Nic Clijmans: “De hervorming van het bewijsrecht paste in de ambitie van de toenmalige federale regering – en met name van ex-Minister van Justitie Koen Geens – om een nieuw Burgerlijk Wetboek te lanceren dat beter aansluit bij de werking en de noden van de hedendaagse samenleving. Het huidig wetboek is verouderd en dringend aan opfrissing toe, mede door nieuwe technologische evoluties en belangrijke cassatierechtspraak die de voorbije decennia doorgebroken zijn. Het nieuw Burgerlijk Wetboek dient als omkadering, waarin een eerste invulling gebeurt door het nieuwe bewijsrecht. Dit zal voortaan gekend staan als Boek 8. Er zijn 9 boeken voorzien.”
“Op 31 oktober 2018 werd in de Kamer een wetsontwerp ingediend, dat vervolgens op 19 maart 2019 werd goedgekeurd in de Commissie Justitie en plenair werd goedgekeurd op 4 april 2019. De nieuwe wet werd op 14 mei 2019 gepubliceerd in het Belgisch Staatsblad. De datum van inwerkingtreding (1 november 2020) viel 18 maanden na publicatie. Op deze manier kregen rechtsonderhorigen de nodige tijd om zich voor te bereiden op de belangrijke hervorming.”
“Eén ding is zeker: de oude Code Napoléon – die dateert van 1804 – is niet meer aangepast aan de hedendaagse bewijsvoering. Bovendien voert Europa systematisch de druk op om prioriteit te geven aan een moderner bewijsrecht, met aandacht voor nieuwe communicatiekanalen zoals e-mail, sms, de elektronische handtekening en archivering,… Het is dus absoluut een goede zaak dat deze nieuwe oplossingen verankerd worden in nieuwe wetgeving, en niet langer gestuurd worden door interpretatie van oude wettelijke bepalingen.”
Hoe wordt het nieuwe bewijsrecht ingepast in het nieuw Burgerlijk Wetboek?
NC: “Het Burgerlijk Wetboek wordt samengesteld uit 9 Boeken, waarvan het nieuwe Boek 8 gewijd wordt aan het bewijsrecht.
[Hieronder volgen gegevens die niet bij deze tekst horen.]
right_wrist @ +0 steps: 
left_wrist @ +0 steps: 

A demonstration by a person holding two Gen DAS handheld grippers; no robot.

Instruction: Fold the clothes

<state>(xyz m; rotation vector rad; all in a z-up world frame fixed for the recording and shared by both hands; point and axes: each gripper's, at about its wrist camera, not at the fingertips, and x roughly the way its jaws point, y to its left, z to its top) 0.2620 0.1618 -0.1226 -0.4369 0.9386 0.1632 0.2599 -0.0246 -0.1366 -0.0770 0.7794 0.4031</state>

De oude bepalingen (artikelen 1341 e.v. O.B.W.) worden opgeheven en vervangen door nieuwe bepalingen (artikelen 8.1 en volgende nieuw B.W.). Op 1 november 2020 krijgt ons huidig Burgerlijk Wetboek officieel de titel van ‘oud Burgerlijk Wetboek’.”
“Het nieuwe Boek 8 (‘Bewijs’) bevat drie hoofdstukken: algemene bepalingen (met definities en algemene regels), de toelaatbaarheid van de bewijsmiddelen en de regels voor de verschillende bewijsmiddelen in het bijzonder. Deze hoofdstukken zorgen voor een heldere, maar ook uitgewerkte en gedetailleerde structuur die geen definities schuwt, al bestaat daardoor ook het risico op een ‘immobilisatie’ van sommige begrippen. Door de wettelijke verankering is er weinig ruimte voor een evolutieve interpretatie van het begrippenarsenaal uit het bewijsrecht.”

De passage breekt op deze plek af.